FASTWORDS TIE TOGETHER STORYTELLING, PASSWORD STRENGTH, AND PROBABILITY.
Crackers check dictionary words first with substitutions and common extensions like the above. Based on passwords that are uncovered in early rounds of computation, crackers can use Markhov chains to predict likely paths to explore, reducing the number of passwords they need to check. In mid-2013, Ars Technica consulted with three cracking experts on a leaked database. The experts were able to determine the passwords in question, with success rates from 60% in one hour to 90% in 20 hours. While the potential number of brute-force password iterations is huge, winnowing and using Markhov chains winnows them down.
Dr. Jakobsson has a very different proposal for a type of password he calls "fastwords," which tie together storytelling, password strength, and probability. Reminiscent of a well-known xkcd comic, he suggests coming up with a story that one distills to a few words, such as a stepping on a squirrel while running becomes, "running forest squirrel."
Cracking of a phrase over 10 to 12 characters cannot be done effectively through brute force, so crackers would need to try word combinations and other techniques. Thus the improbability of the combination of three words in that order becomes paramount.
To determine whether a fastword is as secure as possible, it's important to check its likely occurrence in a large corpus of texts. "The fretful porpentine" appears in Shakespeare, and would likely be found as a result in a modest amount of time. Jakobsson and a co-author in one paper consult Microsoft Research's petabytes of data in its Web N-gram Services, which provides word-combination frequency results. The common phrase, "I love you honey," occurs at a frequency of 2 in 100,000,000 (2 to the -25.8th power), making for a very poor password. But a phrase like "frog work flat"—a story about accidentally squashing a frog on the way to work—is estimated at a rate of 2 to the -49.5th power or roughly 1 in a quintillion odds, a very viable defense against cracking.

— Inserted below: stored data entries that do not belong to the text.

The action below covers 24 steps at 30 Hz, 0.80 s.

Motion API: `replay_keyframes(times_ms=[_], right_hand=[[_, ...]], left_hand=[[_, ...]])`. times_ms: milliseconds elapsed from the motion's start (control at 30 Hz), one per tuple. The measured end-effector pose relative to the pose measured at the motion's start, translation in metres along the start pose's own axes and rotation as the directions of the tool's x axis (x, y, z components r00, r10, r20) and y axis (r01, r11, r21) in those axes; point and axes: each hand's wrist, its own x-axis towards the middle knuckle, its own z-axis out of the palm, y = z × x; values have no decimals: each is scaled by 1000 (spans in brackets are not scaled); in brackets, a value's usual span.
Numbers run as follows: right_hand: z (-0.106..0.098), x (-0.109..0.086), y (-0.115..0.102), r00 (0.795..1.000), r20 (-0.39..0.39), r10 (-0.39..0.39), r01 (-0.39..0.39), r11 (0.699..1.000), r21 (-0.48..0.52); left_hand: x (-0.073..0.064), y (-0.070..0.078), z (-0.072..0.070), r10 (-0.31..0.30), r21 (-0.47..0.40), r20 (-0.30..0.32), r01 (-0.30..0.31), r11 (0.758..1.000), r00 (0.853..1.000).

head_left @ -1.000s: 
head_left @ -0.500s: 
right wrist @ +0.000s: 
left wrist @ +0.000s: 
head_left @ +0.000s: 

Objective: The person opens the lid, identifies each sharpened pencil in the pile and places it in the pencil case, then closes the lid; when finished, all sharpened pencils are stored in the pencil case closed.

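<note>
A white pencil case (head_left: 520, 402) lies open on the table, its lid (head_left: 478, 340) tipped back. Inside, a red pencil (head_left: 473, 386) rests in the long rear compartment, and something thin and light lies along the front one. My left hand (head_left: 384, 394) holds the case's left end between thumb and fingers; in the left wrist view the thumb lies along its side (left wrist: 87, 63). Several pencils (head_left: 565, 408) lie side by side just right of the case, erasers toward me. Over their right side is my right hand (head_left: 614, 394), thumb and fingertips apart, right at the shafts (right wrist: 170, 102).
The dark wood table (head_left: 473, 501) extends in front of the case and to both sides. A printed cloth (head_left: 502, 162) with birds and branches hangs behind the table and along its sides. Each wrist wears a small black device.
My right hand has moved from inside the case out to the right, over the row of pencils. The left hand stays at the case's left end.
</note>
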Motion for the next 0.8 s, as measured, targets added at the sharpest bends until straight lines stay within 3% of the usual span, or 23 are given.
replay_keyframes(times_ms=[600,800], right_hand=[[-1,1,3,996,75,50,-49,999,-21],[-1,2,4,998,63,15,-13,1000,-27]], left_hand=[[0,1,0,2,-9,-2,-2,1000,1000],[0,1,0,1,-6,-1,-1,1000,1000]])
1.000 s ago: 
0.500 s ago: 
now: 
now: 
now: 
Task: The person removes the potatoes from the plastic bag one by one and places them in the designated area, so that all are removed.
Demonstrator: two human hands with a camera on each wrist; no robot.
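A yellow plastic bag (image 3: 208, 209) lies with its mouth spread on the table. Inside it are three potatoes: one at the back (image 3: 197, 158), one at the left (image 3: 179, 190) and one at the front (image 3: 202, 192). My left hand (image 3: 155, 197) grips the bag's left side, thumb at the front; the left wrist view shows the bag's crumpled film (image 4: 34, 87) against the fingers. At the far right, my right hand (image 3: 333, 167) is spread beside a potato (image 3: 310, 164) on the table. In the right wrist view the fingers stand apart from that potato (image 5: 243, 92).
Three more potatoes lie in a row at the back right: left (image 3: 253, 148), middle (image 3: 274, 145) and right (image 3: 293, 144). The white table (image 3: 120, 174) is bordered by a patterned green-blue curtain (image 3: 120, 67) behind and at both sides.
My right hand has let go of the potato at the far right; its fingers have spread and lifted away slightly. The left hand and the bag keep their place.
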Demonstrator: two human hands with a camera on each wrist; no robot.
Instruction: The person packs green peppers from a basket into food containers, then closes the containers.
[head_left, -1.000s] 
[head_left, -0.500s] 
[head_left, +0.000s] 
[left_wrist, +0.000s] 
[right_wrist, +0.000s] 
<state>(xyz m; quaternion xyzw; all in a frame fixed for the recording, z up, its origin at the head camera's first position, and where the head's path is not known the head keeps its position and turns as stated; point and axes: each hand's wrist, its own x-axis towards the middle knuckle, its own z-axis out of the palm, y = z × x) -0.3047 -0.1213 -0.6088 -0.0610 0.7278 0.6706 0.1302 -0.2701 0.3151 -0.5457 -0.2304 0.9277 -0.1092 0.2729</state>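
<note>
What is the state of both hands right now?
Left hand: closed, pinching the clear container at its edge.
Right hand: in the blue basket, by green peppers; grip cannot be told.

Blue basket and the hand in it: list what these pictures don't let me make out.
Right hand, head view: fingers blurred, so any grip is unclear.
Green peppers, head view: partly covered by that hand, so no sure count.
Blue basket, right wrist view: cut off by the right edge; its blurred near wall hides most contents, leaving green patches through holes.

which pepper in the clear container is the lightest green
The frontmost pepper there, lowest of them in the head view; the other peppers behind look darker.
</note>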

The additional advantage of storytelling is resistance to phishing. Many sites employ a mnemonic of having you select an image from a variety of choices or even a word from a list, and ask you to remember that for your next visit. Almost no one does: We don't visit most sites often enough to form an arbitrary association.
In Jakobsson's formulation, an image of the first word in a password could be shown so long as the first word is sufficiently uncommon; if not, another word in the password sequence could be shown instead. That word would serve both as an acknowledgement that you were visiting the legitimate site and as a jog to the memory.
For the short-term, he hopes for a departure from an outdated password regimen less likely to help than harm most users. In the long-term, he believes that a second factor—such as using the fingerprint scanners on phones such as the iPhone 6 and Galaxy S5—will become a strict requirement, rather than an option that is not always even available. By adding a second factor, the ability to perform bulk password cracking disappears, even though individuals will remain at varying degrees of vulnerability for someone with a determined reason to crack a single password.
"If they're going to spend 200 hours to break into your bank account and they find you have $500," it's not worth it, notes Jakobsson. An economic incentive for theft evaporates by making the task so difficult that it's no longer worth the effort—which has close to the same effect as the impossible job of plugging every last technical chink in the armor.